Artigo - Paternidade socioafetiva - Por Luiz Fernando Valladão
Luiz Fernando Valladão: Advogado, diretor do Instituto Brasileiro de Direito de
Família de Minas Gerais (IBDFAM/MG)
A notória revolução ocorrida no âmbito da família brasileira revela mudanças
conceituais, sendo uma delas a criação das relações socioafetivas. Essas são as que
envolvem pessoas sem qualquer parentesco sanguíneo, como a relação entre filhos
e pais de criação ou, de maneira figurada, de coração. Trata-se da relação baseada
no afeto e não apenas na origem biológica, a chamada paternidade socioafetiva.
Apesar de a paternidade socioafetiva não estar expressamente prevista em nossa
legislação atual, não existem dúvidas de que ela está assegurada
constitucionalmente na Carta Magna. Nela, está registrado que “os filhos, havidos
ou não da relação do casamento, ou por adoção, terão os mesmos direitos e
qualificações, proibidas quaisquer designações discriminatórias relativas à filiação”.
Além disso, segundo o Código Civil, “o parentesco é natural ou civil, conforme
resulte de consanguinidade ou outra origem”.
A expressão “outra origem”, entre outras hipóteses, significa o parentesco derivado
do carinho, do respeito, da afeição e da dedicação, mesmo que a relação existente
entre seus sujeitos não seja de cunho biológico. Portanto, afere-se do dispositivo
legal mencionado que o parentesco biológico não é o único que gera efeitos
jurídicos e sociais. Pelo contrário, em determinados casos, a verdade biológica,
ainda que provada pelo quase infalível exame de DNA, cede espaço para a verdade
socioafetiva, construída com base nas situações de afeto mútuo entre pais e filhos.
Essa afirmativa traz à baila a importância primordial do pai social, cuja ligação com
o filho não foi gerada a partir de uma relação sexual, muitas vezes sem a menor
importância para os seus protagonistas, mas sim derivada do amor, da dedicação e
do carinho constantes durante toda uma vida.

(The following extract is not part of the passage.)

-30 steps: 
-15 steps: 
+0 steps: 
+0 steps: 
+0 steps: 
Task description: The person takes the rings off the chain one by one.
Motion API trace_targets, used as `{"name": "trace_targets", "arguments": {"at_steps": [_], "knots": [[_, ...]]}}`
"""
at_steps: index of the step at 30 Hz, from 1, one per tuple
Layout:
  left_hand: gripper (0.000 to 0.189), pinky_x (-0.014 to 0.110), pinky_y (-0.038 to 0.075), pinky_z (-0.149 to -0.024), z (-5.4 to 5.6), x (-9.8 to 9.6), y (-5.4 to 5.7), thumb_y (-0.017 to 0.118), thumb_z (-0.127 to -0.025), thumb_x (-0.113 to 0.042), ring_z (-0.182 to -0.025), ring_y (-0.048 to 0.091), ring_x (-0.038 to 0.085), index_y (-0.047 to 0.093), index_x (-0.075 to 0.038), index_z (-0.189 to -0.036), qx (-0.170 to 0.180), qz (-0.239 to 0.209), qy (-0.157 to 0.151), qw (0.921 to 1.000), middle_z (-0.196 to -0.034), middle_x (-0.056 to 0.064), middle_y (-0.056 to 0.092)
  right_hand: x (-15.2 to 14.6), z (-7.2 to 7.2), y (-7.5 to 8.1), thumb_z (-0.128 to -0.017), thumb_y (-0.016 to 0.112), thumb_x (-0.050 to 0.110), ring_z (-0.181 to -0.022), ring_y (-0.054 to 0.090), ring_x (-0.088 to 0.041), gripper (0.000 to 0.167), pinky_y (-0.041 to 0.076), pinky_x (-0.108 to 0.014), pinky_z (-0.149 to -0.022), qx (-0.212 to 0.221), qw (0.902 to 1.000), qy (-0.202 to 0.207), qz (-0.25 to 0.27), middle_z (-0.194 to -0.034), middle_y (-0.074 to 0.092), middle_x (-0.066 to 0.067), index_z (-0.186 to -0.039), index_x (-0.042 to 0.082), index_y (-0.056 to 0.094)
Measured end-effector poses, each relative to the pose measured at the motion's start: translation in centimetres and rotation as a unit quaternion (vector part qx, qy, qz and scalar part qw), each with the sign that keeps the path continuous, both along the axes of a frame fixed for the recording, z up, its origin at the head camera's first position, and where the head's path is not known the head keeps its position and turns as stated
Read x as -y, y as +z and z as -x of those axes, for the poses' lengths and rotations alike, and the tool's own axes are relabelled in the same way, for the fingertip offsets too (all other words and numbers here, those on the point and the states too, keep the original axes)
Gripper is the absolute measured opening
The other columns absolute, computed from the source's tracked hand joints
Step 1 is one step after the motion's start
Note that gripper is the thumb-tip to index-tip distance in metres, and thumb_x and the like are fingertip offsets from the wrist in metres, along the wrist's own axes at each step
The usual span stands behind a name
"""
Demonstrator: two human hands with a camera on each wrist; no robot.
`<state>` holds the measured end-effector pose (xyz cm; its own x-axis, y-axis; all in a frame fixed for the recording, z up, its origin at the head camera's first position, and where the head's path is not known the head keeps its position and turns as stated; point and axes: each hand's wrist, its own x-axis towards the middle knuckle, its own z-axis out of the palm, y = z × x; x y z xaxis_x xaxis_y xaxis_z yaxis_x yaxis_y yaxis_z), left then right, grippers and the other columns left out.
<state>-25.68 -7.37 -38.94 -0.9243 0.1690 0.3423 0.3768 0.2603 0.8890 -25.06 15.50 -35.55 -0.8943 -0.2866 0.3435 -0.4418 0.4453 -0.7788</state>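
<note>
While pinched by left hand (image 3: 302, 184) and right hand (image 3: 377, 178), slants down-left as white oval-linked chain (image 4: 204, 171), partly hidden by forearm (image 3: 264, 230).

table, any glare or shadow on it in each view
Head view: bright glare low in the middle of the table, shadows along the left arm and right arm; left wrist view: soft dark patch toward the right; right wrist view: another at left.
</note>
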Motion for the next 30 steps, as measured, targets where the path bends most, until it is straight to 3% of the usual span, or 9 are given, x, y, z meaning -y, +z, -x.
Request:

Destaque-se que a tese defendida, depois de ter sido amplamente discutida pelos
operadores do direito, encontra total amparo na jurisprudência brasileira, inclusive
nos tribunais superiores, onde já se decidiu que “o reconhecimento de paternidade
é válido e se reflete na existência duradoura do vínculo socioafetivo entre pais e
filhos. A relação socioafetiva é fato que não pode ser, e não é, desconhecido pelo
direito” (relatora, ministra Nancy Andrighi, do Superior Tribunal de Justiça). Diante
disso, não obstante o indispensável estudo dos casos, com todas as suas
particularidades e especificidades, é possível concluir que a paternidade
socioafetiva pode muitas vezes se sobrepor à paternidade biológica. E, quando tal
fato ocorrer, obviamente haverá consequências em outros setores, como no direito
a alimentos e no direito sucessório.